Des blitz d’études, le «Doc» en a vu d’autres. Sauf que depuis qu’il a été échangé des Chiefs aux Jets, le 2 novembre, sa vie est un feu roulant.

À 15 h, il acceptait de lever sa clause de non-échange et à 18 h, il sautait dans un avion pour son nouveau chez-lui.

Depuis, les rencontres se sont accumulées avec l’assistant-entraîneur de la ligne offensive des Jets pour assimiler toutes les subtilités du système de jeu.

«Les gens moins familiers avec le football ne le réalisent peut-être pas, mais pour se comprendre de manière optimale sur la ligne de mêlée, pour bien saisir les jeux, tous les concepts et les changements à la ligne de mêlée, ça demande du temps. J’ai travaillé fort en amont des pratiques. Comme joueur de ligne, tu dois tout connaître de toutes les situations possibles», a résumé celui qui porte désormais le numéro 72.

Cette semaine, Duvernay-Tardif a goûté à ses trois premiers entraînements. S’il est le premier à admettre que sa pratique de mercredi fut «pénible», les deux qui ont suivi l’ont rassuré.

«Jeudi, j’ai senti une grosse amélioration. Aujourd’hui [vendredi], j’ai vraiment démontré une meilleure compréhension du livre de jeux et ça s’en va dans la bonne direction», s’est-il réjoui.

Avec les partants

Fait à noter, durant la semaine, le Québécois a obtenu des répétitions avec les partants et avec la deuxième unité. Il a aussi été préparé à la fois comme garde à droite et à gauche.

«Si j’ai à jouer rapidement, je serai fonctionnel, même si ce ne sera pas parfait. C’est une bonne chose d’être à la maison pour la communication sur la ligne. Je serais capable de jouer tout de suite», a-t-il assuré.

À ce jour, les Jets montrent un dossier de deux victoires et six revers. Ils logent au dernier rang de leur division et plusieurs pourraient imaginer une ambiance morose dans le vestiaire.
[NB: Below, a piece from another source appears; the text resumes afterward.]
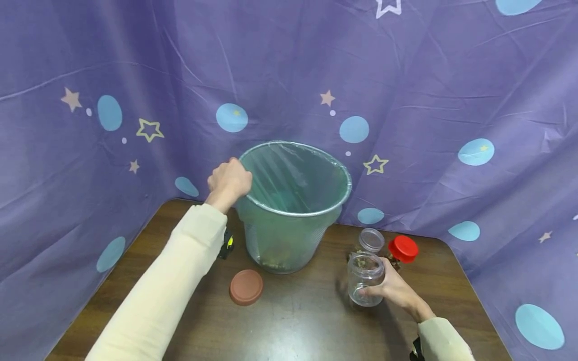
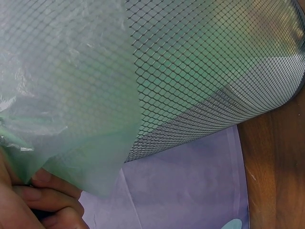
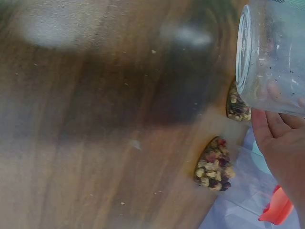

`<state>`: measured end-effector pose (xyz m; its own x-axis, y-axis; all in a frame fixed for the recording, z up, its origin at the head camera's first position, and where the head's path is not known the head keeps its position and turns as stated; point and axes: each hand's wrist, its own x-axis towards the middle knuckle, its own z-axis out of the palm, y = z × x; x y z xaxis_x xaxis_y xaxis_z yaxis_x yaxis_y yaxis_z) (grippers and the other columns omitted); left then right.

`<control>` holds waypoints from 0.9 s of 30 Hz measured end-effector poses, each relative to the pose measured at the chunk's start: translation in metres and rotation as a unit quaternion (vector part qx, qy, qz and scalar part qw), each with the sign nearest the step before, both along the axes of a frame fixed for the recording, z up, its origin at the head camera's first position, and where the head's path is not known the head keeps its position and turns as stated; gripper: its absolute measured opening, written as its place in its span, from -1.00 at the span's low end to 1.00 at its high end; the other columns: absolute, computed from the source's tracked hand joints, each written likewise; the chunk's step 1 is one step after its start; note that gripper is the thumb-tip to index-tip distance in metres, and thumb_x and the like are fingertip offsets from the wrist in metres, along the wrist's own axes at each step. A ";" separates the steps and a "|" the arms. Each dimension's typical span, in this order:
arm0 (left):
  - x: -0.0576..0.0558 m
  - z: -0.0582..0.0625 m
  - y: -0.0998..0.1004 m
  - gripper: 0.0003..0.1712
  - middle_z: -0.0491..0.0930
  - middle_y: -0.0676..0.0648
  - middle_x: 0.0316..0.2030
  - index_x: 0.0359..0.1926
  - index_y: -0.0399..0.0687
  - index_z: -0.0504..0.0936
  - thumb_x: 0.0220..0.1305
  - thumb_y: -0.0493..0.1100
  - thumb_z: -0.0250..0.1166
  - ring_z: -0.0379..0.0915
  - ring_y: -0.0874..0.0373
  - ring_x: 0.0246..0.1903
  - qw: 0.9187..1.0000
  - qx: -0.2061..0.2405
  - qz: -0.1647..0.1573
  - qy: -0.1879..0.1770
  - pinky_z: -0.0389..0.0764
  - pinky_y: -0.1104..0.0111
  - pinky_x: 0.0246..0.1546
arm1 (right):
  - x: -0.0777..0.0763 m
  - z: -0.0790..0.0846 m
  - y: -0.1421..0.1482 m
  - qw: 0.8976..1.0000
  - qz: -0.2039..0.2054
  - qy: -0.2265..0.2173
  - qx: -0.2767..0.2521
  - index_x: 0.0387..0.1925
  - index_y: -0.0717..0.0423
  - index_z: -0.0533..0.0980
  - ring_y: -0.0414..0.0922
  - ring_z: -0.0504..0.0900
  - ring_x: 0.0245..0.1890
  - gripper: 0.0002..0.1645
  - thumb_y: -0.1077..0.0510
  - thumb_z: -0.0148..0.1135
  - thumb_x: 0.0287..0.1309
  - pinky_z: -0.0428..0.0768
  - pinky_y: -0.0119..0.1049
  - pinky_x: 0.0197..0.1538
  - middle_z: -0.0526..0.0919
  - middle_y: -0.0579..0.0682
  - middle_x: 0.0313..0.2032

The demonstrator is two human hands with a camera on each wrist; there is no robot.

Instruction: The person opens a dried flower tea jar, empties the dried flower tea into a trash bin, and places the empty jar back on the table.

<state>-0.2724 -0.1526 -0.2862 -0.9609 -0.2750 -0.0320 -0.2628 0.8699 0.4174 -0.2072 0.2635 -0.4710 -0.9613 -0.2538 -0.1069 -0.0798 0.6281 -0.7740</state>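
My left hand (image 1: 230,179) grips the left side of the rim of a mesh waste bin (image 1: 282,240). A thin green plastic bag (image 2: 76,90) lines the bin and folds down over its outside, and the curled left fingers (image 2: 55,195) hold its edge. In my right hand (image 1: 399,291) is a clear jar (image 1: 365,283) without a lid, upright and close over the table. The right wrist view shows small dark specks inside the jar (image 3: 281,62). Just behind it stand a jar with a clear lid (image 1: 372,239) and a jar with a red lid (image 1: 404,248).
A round reddish-brown lid (image 1: 246,287) lies on the wooden table (image 1: 289,321) in front of the bin. Dried, mixed-colour bits (image 3: 214,167) fill the bottom of the red-lidded jar. A purple curtain (image 1: 289,75) hangs behind the table and along its sides.
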 end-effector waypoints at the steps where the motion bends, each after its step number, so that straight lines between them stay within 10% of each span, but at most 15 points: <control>1: 0.000 0.000 0.000 -0.40 0.53 -0.37 0.13 0.28 -0.32 0.34 0.38 -0.01 -0.09 0.51 -0.28 0.07 1.000 0.000 0.000 0.001 0.56 -0.04 0.01 | 0.001 -0.001 0.000 1.000 -0.002 0.001 0.001 0.38 0.27 0.11 0.06 0.51 0.18 0.20 0.03 0.60 -0.22 0.43 -0.09 0.22 0.43 0.26 0.22; 27: 0.000 0.001 0.002 -0.40 0.51 -0.38 0.16 0.27 -0.32 0.35 0.36 -0.01 -0.09 0.48 -0.29 0.12 1.000 0.001 0.009 0.006 0.54 -0.06 0.05 | 0.008 -0.025 0.009 0.999 -0.019 -0.014 -0.035 0.38 0.23 0.09 0.11 0.43 0.26 0.19 0.11 0.61 -0.21 0.34 -0.07 0.29 0.40 0.27 0.27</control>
<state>-0.2722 -0.1510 -0.2851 -0.9564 -0.2913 -0.0218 -0.2730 0.8644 0.4223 -0.1993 0.2721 -0.4964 -0.9671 -0.2259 -0.1172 -0.0352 0.5748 -0.8175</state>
En faisant la connaissance de ses nouveaux coéquipiers et entraîneurs, c’est tout le contraire que Duvernay-Tardif dit avoir constaté, au point où des liens se sont rapidement tissés.

Acclimatation rapide

«Je suis arrivé avec un état d’esprit de vétéran en parlant à tout le monde, peu importe les positions. L’acclimatation s’est faite tellement vite que ça m’a surpris.»

«À Kansas City, avec mon anglais qui n’était pas parfait, le fait que je sois Canadien et que je ne connaissais rien de la culture d’un vestiaire de la NFL, mon intégration avait été longue à mes débuts. Ici, tout s’est fait vite et pour moi c’était important. Je ne voulais pas que ça soit lourd.»

Contrairement à la fin de son séjour à Kansas City où le garde sentait qu’il ne faisait plus partie des plans, il perçoit de nouveau une réelle opportunité de percer.

«J’ai eu du super bon “feedback” des coachs. Depuis l’échange, je me sens voulu ici et ça s’est juste confirmé cette semaine. Je suis venu ici pour jouer, donc on verra si je peux gagner la confiance des entraîneurs.»